## [Task objective]
Give back each line below verbatim.

## [Input data]
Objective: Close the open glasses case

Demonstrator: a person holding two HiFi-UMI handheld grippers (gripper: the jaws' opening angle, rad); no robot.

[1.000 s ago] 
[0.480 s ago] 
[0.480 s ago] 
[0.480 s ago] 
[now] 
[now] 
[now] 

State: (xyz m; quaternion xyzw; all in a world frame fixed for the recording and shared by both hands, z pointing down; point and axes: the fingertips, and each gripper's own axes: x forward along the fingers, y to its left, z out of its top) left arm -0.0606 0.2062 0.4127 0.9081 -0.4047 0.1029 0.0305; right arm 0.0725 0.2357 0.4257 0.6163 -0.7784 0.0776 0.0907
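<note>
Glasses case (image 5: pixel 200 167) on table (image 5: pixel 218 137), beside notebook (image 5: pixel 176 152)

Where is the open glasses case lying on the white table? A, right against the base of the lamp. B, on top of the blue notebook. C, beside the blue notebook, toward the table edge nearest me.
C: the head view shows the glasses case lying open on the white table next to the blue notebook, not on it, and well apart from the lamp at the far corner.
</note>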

## [Output below]
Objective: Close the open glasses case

Demonstrator: a person holding two HiFi-UMI handheld grippers (gripper: the jaws' opening angle, rad); no robot.

[1.000 s ago] 
[0.480 s ago] 
[0.480 s ago] 
[0.480 s ago] 
[now] 
[now] 
[now] 

State: (xyz m; quaternion xyzw; all in a world frame fixed for the recording and shared by both hands, z pointing down; point and axes: the fingertips, and each gripper's own axes: x forward along the fingers, y to its left, z out of its top) left arm -0.0606 0.2062 0.4127 0.9081 -0.4047 0.1029 0.0305; right arm 0.0725 0.2357 0.4257 0.6163 -0.7784 0.0776 0.0907
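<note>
Glasses case (image 5: pixel 200 167) on table (image 5: pixel 218 137), beside notebook (image 5: pixel 176 152)

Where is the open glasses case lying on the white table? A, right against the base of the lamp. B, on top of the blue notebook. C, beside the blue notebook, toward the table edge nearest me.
C: the head view shows the glasses case lying open on the white table next to the blue notebook, not on it, and well apart from the lamp at the far corner.
</note>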

The exercise requires no further work.